#### [TRY IT]
Please, from the entries below, transcribe exactly the lines that begin at the line with "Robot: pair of" and end at the line with "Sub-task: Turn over", without the pictures.
INPUT DATA: Begin
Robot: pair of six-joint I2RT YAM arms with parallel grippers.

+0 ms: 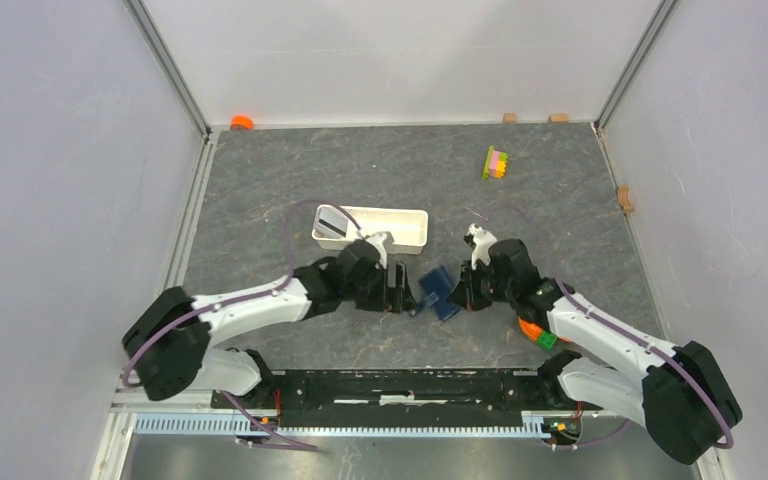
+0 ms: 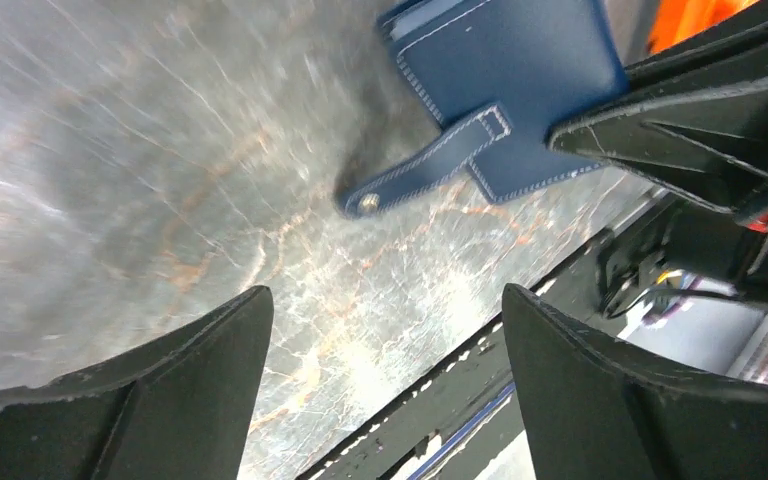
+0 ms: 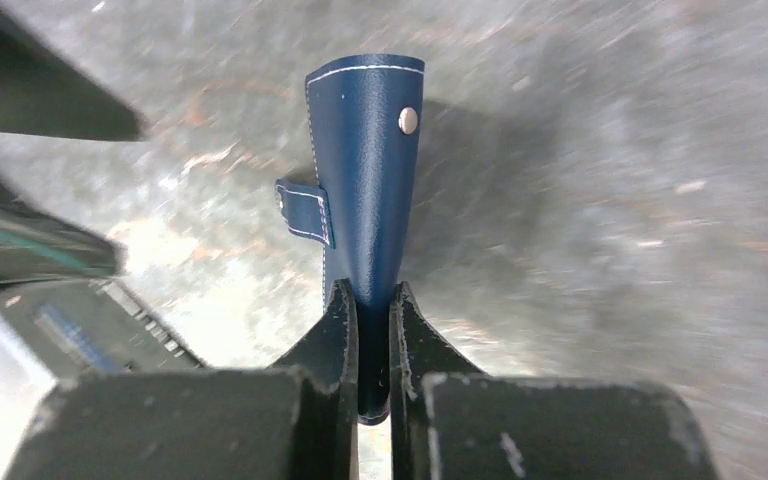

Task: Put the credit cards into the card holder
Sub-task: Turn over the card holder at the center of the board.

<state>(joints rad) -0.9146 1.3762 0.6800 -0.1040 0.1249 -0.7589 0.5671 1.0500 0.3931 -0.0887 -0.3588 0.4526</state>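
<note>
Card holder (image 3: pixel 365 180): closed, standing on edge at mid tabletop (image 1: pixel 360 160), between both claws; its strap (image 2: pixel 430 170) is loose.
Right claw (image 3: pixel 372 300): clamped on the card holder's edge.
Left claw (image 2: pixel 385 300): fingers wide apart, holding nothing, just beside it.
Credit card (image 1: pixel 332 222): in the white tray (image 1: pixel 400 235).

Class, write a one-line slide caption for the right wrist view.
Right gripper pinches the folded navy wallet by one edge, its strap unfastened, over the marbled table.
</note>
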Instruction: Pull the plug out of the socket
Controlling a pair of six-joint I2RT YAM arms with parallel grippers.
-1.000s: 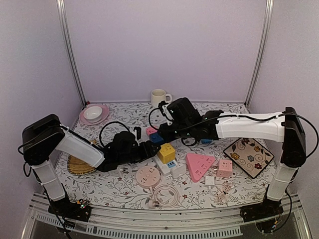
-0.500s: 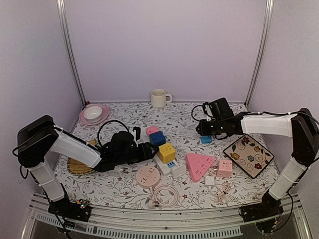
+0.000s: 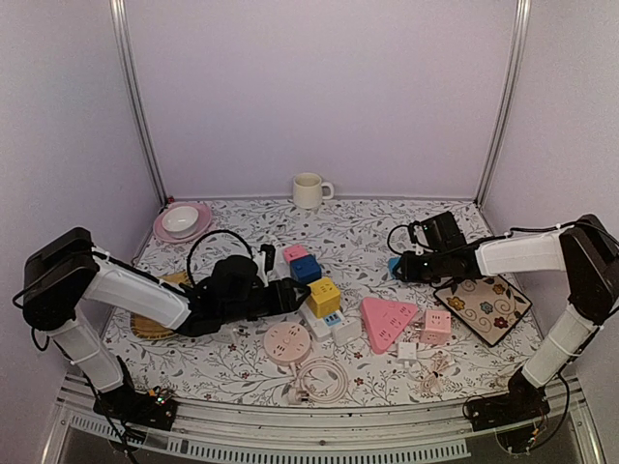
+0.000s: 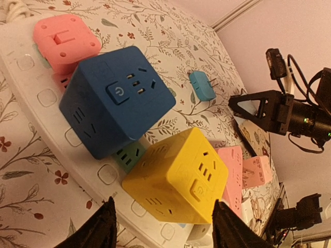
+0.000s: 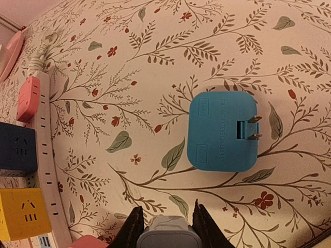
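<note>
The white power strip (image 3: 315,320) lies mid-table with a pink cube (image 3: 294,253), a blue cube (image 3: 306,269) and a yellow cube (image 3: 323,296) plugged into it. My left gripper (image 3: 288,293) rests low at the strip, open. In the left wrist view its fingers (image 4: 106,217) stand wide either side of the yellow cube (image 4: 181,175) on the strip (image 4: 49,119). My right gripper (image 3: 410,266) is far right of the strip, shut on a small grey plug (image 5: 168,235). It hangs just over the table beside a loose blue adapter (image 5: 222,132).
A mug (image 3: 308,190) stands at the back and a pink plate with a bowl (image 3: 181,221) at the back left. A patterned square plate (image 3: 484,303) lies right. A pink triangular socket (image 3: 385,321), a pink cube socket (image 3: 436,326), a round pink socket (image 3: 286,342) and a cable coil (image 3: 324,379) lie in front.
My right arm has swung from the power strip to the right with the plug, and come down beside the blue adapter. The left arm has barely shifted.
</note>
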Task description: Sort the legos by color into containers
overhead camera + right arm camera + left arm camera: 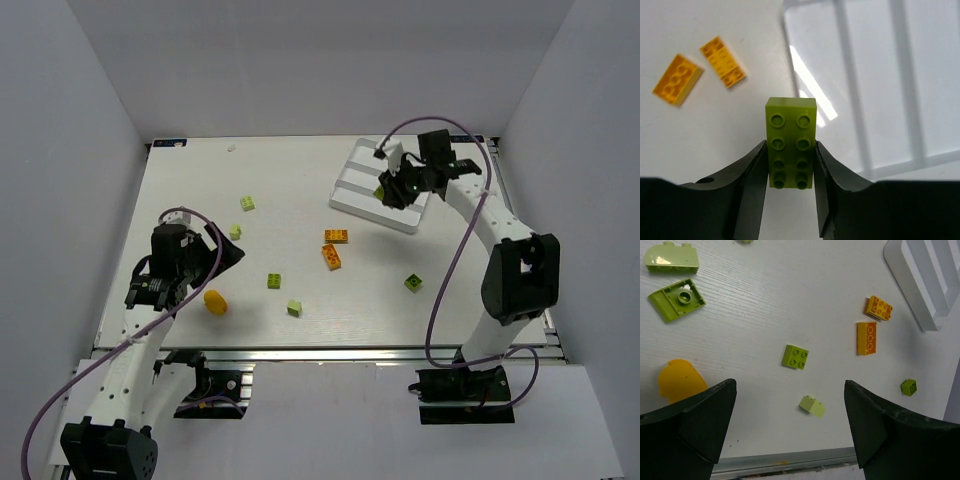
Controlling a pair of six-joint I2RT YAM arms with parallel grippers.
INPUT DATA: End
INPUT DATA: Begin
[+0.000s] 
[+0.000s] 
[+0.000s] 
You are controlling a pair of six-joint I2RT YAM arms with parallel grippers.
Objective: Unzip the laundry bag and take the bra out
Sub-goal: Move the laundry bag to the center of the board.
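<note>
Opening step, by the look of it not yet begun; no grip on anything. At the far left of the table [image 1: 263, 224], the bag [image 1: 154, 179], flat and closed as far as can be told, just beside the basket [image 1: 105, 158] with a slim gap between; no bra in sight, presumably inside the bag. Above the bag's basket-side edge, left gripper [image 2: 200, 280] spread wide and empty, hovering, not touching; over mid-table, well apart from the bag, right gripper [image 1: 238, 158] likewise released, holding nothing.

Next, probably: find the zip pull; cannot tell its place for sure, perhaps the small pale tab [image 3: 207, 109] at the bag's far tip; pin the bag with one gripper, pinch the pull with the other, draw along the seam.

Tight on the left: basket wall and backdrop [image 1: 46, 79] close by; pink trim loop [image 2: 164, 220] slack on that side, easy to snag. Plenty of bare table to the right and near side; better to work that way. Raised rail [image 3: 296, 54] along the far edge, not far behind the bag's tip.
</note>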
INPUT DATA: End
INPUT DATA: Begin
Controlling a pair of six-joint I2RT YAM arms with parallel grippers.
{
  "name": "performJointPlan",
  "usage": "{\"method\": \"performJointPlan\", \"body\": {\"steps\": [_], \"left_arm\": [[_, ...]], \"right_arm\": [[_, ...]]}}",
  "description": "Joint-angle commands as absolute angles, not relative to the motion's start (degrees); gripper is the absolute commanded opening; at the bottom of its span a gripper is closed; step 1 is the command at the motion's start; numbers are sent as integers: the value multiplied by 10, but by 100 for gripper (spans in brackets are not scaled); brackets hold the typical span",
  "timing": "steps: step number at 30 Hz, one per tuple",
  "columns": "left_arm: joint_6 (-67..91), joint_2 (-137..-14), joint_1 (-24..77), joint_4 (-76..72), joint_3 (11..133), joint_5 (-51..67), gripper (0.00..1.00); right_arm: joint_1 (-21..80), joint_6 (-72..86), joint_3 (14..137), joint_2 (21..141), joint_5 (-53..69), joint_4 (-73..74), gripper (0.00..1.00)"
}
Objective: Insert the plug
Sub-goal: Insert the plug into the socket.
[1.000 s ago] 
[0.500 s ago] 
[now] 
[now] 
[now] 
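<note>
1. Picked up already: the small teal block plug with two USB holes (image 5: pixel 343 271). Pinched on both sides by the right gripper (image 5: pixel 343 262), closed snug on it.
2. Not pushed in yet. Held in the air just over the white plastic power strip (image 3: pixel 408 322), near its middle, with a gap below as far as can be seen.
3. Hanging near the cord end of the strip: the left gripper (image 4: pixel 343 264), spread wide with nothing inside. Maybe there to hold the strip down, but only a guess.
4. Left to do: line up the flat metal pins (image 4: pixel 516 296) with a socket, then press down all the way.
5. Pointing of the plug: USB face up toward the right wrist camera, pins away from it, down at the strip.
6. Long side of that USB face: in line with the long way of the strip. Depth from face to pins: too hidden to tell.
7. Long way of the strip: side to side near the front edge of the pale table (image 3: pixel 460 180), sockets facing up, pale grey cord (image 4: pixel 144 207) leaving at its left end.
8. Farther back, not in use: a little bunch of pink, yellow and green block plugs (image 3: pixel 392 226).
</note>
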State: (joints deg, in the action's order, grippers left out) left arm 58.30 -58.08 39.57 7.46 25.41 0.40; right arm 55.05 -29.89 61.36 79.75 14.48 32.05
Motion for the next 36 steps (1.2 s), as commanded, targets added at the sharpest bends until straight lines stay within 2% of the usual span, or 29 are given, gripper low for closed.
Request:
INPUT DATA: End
#### [SOLUTION TO THE PROBLEM]
Robot: pair of six-joint I2RT YAM arms with parallel grippers.

+0 ms: 
+0 ms: 
+0 ms: 

Task: Put the credit cards into the card holder
Sub-task: Turn over the card holder at the center of the board.

The required output has been supplied.